#### Required work
Once the line holding "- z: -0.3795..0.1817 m" appears, repeat it and each line after it to the end of the data, exactly and with nothing else; pictures stay out.

#### Given information
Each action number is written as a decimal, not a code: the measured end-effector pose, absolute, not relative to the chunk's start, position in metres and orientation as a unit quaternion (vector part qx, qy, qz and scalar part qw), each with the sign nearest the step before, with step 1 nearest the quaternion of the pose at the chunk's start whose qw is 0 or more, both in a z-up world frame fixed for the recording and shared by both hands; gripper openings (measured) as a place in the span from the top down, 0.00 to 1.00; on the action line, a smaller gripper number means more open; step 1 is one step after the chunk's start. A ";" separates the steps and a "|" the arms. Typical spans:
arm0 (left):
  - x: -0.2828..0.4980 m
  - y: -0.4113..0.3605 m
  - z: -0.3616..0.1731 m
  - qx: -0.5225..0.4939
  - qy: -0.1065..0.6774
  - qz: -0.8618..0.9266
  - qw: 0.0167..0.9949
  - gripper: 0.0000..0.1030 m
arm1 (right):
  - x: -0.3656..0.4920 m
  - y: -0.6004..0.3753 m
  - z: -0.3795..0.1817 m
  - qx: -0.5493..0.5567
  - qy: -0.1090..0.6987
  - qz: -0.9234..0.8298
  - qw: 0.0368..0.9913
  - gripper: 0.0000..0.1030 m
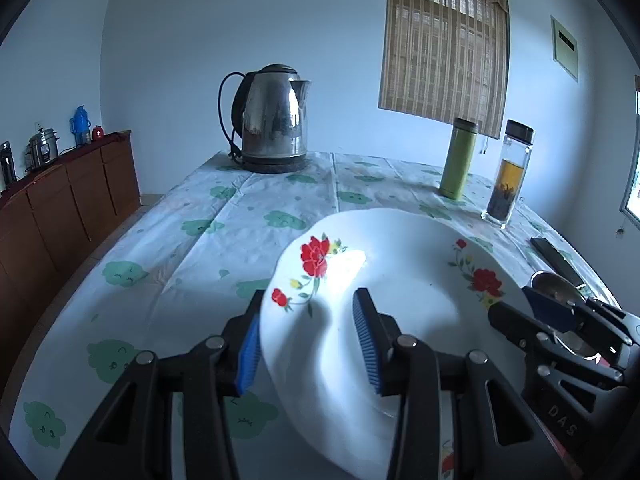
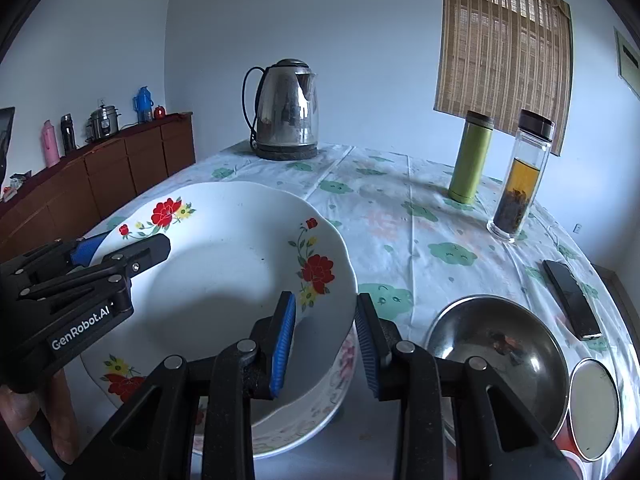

#### Result below
  - z: -0.3795..0.1817 m
  - qx: -0.5493..0.5567
  - qy: -0.1090..0.6987
  - qz: -0.9234..0.8298
  - qw: 0.0368..0.9913
  - gripper: 0.0000..0.1030 m

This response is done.